Now you might say, “What do I want with a crown?” You want a crown to lay at Jesus’ feet. (See Revelation 4:10-11)

When Paul wrote, “I have finished the race,” (See 2 Timothy 4:7.) he was in the Mamertine Prison. In just a little while, they were going to cut off his head. He knew he was coming to the end, so he was writing to young Timothy.

Consider what Paul’s body had been through. Imagine a stoop-shouldered, hollow-chested, bald-pated man with poor eyesight. He has been stoned and left for dead (Acts 14:19-20). He has been beaten with rods (Acts 16:19-22). He has been whipped with a cat-of-nine-tails. His body has been pickled in the Mediterranean. He spent many, many days in prison. He has been abused and scorned. He has fasted (2 Corinthians 11:24-28).

The Roman guard says, “Paul, it’s time.” The ax falls. Paul’s head topples into the basket.

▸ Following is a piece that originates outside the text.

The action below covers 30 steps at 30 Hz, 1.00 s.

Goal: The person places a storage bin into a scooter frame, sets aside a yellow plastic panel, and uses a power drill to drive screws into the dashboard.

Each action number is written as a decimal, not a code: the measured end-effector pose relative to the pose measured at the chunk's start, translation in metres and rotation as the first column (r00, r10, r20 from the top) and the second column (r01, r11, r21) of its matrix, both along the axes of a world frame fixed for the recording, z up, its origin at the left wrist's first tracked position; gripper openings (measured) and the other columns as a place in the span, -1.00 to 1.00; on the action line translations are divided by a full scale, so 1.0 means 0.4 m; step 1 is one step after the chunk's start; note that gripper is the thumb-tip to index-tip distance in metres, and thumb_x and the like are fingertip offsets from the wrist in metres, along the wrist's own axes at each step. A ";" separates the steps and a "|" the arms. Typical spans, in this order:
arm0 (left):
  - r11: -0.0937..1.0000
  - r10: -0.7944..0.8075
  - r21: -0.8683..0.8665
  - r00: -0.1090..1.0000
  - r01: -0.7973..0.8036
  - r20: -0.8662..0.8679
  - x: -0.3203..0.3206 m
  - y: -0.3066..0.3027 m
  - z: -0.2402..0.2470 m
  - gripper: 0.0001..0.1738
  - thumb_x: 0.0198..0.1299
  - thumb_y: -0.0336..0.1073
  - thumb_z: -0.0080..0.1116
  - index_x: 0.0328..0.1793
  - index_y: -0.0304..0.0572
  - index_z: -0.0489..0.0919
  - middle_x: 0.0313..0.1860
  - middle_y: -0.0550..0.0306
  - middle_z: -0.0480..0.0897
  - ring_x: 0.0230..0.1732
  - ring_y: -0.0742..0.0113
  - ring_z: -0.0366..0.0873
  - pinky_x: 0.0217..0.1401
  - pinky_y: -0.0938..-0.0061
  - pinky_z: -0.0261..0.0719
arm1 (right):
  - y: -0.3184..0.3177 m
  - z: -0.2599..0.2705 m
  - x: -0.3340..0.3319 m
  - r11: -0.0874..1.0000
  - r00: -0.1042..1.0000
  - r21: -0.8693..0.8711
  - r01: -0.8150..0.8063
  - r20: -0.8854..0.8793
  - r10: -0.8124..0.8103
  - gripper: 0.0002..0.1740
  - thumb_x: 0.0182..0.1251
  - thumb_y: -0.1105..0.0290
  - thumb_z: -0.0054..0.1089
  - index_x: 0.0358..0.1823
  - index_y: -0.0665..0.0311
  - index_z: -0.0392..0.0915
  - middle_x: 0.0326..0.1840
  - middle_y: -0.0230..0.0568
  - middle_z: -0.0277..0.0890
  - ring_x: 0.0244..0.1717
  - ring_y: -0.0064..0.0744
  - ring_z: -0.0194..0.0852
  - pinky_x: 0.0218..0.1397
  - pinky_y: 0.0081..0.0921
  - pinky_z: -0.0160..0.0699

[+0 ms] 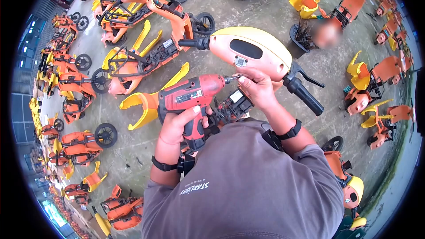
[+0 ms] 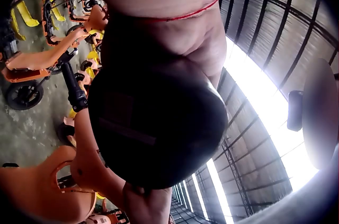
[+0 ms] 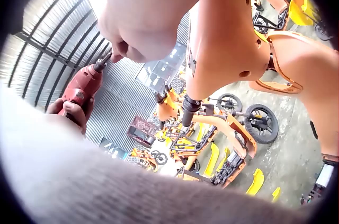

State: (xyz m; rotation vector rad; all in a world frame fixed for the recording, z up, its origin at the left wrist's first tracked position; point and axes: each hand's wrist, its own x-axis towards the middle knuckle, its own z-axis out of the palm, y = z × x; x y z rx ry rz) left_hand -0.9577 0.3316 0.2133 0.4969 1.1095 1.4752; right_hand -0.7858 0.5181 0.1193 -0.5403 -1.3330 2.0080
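Observation:
In the head view the left hand [image 1: 180,121] grips the handle of a red and black power driver [image 1: 190,93], whose tip points right. The right hand [image 1: 256,87] pinches at the bit [image 1: 229,79] with thumb and fingers, just below the scooter's handlebar cover [image 1: 248,48]. Whether a screw sits at the tip cannot be told. In the left wrist view the driver's black base [image 2: 159,128] hides most of the left hand. The right wrist view shows the right hand [image 3: 140,44] at the bit and the driver [image 3: 83,86] in the left hand [image 3: 74,112].
Black grips [image 1: 305,96] and a brake lever extend from the handlebar cover. Partly stripped orange scooters [image 1: 164,48] stand on the concrete floor all around, with yellow panels [image 1: 144,106] lying at the left. A black bin [image 1: 299,40] stands beyond the handlebar.

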 end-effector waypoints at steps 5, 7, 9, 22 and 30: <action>1.000 0.002 0.014 0.997 -0.001 -0.082 0.009 -0.006 0.003 -0.55 0.24 -0.33 0.24 0.23 -0.35 0.51 -0.16 -0.06 0.69 -0.36 0.28 0.66 -0.28 0.44 0.65 | 0.004 0.019 0.003 0.989 0.998 -0.135 -0.061 -0.003 0.061 -0.55 0.42 0.50 0.22 0.32 0.34 0.44 -0.03 -0.29 0.65 -0.39 -0.75 0.34 -0.40 -0.76 0.29; 1.000 0.000 0.012 0.995 0.001 -0.104 0.011 -0.007 0.002 -0.55 0.23 -0.34 0.25 0.23 -0.35 0.51 -0.15 -0.05 0.69 -0.35 0.28 0.66 -0.27 0.43 0.65 | 0.006 0.018 0.005 0.986 0.995 -0.137 -0.096 -0.021 0.094 -0.54 0.42 0.46 0.25 0.32 0.29 0.46 -0.01 -0.39 0.65 -0.31 -0.80 0.38 -0.37 -0.79 0.28; 1.000 0.003 -0.005 0.995 -0.003 -0.104 0.014 -0.007 0.003 -0.56 0.24 -0.37 0.24 0.23 -0.35 0.51 -0.15 -0.03 0.69 -0.34 0.29 0.66 -0.26 0.44 0.65 | 0.008 0.013 0.004 0.976 0.991 -0.175 -0.128 -0.049 0.121 -0.52 0.41 0.46 0.25 0.34 0.29 0.44 0.00 -0.40 0.64 -0.35 -0.80 0.35 -0.37 -0.79 0.27; 0.999 0.025 -0.033 0.982 -0.031 -0.189 0.008 0.012 -0.022 -0.65 0.26 -0.41 0.23 0.16 -0.35 0.55 -0.16 0.01 0.70 -0.34 0.31 0.66 -0.27 0.44 0.64 | 0.041 0.016 0.060 0.978 0.949 -0.146 -0.148 0.259 0.182 -0.52 0.42 0.55 0.15 0.35 0.37 0.40 0.03 -0.25 0.63 -0.37 -0.71 0.45 -0.35 -0.74 0.44; 0.991 0.035 -0.114 0.957 -0.071 -0.289 -0.015 0.075 -0.097 -0.69 0.28 -0.39 0.25 0.12 -0.33 0.56 -0.18 0.04 0.70 -0.38 0.34 0.65 -0.29 0.44 0.64 | 0.046 0.150 0.242 0.952 0.920 0.276 0.129 0.326 -0.219 -0.74 0.46 0.41 0.19 0.07 0.41 0.60 -0.18 -0.29 0.66 -0.12 -0.54 0.62 -0.05 -0.55 0.57</action>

The next scene is Heaven—Paul is face to face with Jesus Christ. “His lord said to him, ‘Well done, good and faithful servant; you were faithful over a few things, I will make you ruler over many things. Enter into the joy of your lord’” (Matthew 25:21). Paul is now singing eternal praises to God, glad that he ran the race and did not quit.

That’s what we all need to do—finish our race with joy. (See Acts 20:24.) What tragedy, what folly, it would be for us to study these champions of faith and then go on living the same way we do! One day, you will wish you had been more faithful to the Lord Jesus Christ. We are not saved by works, but we are rewarded according to our works. (Read 1 Corinthians 3:12-14.)